# TASK BRIEF:
Give a verbatim copy of the data, leaving the pictures out.

# DATASET SECTION:
"""
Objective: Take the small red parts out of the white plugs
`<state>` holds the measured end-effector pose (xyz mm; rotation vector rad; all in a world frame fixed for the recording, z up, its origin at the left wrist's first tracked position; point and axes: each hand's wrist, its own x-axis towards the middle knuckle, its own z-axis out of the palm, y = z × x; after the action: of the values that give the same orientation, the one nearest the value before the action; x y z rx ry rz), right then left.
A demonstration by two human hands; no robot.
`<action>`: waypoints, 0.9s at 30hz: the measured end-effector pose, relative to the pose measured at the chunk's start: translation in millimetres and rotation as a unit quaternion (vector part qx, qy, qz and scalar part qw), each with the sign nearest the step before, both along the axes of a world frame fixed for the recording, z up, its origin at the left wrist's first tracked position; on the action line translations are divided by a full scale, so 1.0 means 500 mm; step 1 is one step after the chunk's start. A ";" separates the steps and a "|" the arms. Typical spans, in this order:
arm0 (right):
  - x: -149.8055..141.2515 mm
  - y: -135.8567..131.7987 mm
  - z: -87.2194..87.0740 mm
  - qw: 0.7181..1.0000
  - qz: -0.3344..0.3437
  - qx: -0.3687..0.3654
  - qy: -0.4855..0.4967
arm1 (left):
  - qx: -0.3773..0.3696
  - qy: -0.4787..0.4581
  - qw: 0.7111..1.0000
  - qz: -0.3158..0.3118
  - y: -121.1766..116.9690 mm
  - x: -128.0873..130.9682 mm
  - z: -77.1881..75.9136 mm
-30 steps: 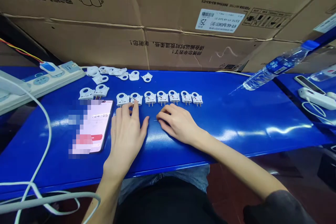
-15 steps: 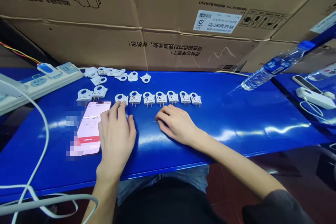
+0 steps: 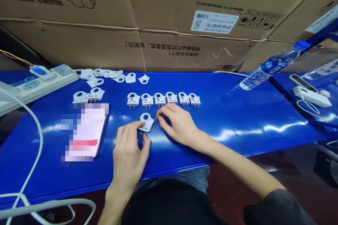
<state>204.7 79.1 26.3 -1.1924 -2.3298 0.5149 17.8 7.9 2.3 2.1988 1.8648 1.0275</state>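
The left hand [image 3: 129, 151] lay low on the blue tabletop [image 3: 237, 123] with thumb and fingertips closed on the near edge of a white plug half [image 3: 146, 121], pinning it flat just ahead of the knuckles. The right hand [image 3: 175, 123] sat close beside it, its fingers pinched together on what looked like a thin metal pin [image 3: 156, 118], the tip touching or nearly touching the plug half's right side; the part was too small to say whether it had entered a slot.

The main risk, as I judged it, was the pin slipping. It was slight and held only at the fingertips, so a small sideways push could have flicked it onto the glossy surface, where it would be hard to find. The plug half was light and held only at one edge, so pressure from the right could have spun or slid it out from under the left fingertips.

Just beyond both hands stood a row of six plug pieces [image 3: 163, 99], prongs pointing back toward the hands. A jerk forward of either wrist could have knocked that row out of line. To the left of the left hand lay a phone [image 3: 86, 133], near enough for an elbow sweep to shove it.
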 end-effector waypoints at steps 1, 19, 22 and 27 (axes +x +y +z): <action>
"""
# RESULT:
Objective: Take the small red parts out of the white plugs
`<state>` holds the measured end-effector pose (xyz mm; rotation vector rad; all in a world frame fixed for the recording, z up, its origin at the left wrist's first tracked position; point and axes: each hand's wrist, its own x-axis towards the middle knuckle, its own z-axis out of the palm, y = z × x; after the action: of the values that give the same orientation, the one nearest the value before the action; x y z rx ry rz), right then left.
A demonstration by two human hands; no robot.
`<action>`: waypoints, 0.9s at 30hz: the measured end-effector pose, relative to the pose measured at the chunk's start: translation in millimetres and rotation as a unit quaternion (vector part qx, qy, qz and scalar part qw), each with the sign nearest the step before, both along the axes of a world frame fixed for the recording, z up, its origin at the left wrist's first tracked position; on the action line translations are divided by a full scale, so 1.0 means 500 mm; step 1 is one step after the chunk's start. A ";" separates the steps and a "|" the arms. Typical spans, in this order:
arm0 (right):
  - x: -149.8055..141.2515 mm
  - y: -135.8567..131.7987 mm
  - z: -87.2194..87.0740 mm
  - qw: 0.7181..1.0000
  - qz: -0.3344..0.3437
  - qx: -0.3687..0.3654
  - qy: -0.4855..0.4967
arm1 (left):
  - qx: -0.3773..0.3696
  - qy: -0.4787..0.4581
  - qw: 0.7111..1.0000
  - qz: -0.3158..0.3118
  - y: -121.1766..116.9690 mm
  - x: -128.0873..130.9682 mm
  - z: -77.1881..75.9136 mm
-30 steps: 
-15 steps: 
+0 steps: 
<state>204.7 79.1 26.3 -1.1924 -2.3298 0.5149 17.8 7.9 2.3 2.1988 1.8648 1.0275</state>
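The left hand [image 3: 129, 151] lay low on the blue tabletop [image 3: 237, 123] with thumb and fingertips closed on the near edge of a white plug half [image 3: 146, 121], pinning it flat just ahead of the knuckles. The right hand [image 3: 175, 123] sat close beside it, its fingers pinched together on what looked like a thin metal pin [image 3: 156, 118], the tip touching or nearly touching the plug half's right side; the part was too small to say whether it had entered a slot.

The main risk, as I judged it, was the pin slipping. It was slight and held only at the fingertips, so a small sideways push could have flicked it onto the glossy surface, where it would be hard to find. The plug half was light and held only at one edge, so pressure from the right could have spun or slid it out from under the left fingertips.

Just beyond both hands stood a row of six plug pieces [image 3: 163, 99], prongs pointing back toward the hands. A jerk forward of either wrist could have knocked that row out of line. To the left of the left hand lay a phone [image 3: 86, 133], near enough for an elbow sweep to shove it.
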 end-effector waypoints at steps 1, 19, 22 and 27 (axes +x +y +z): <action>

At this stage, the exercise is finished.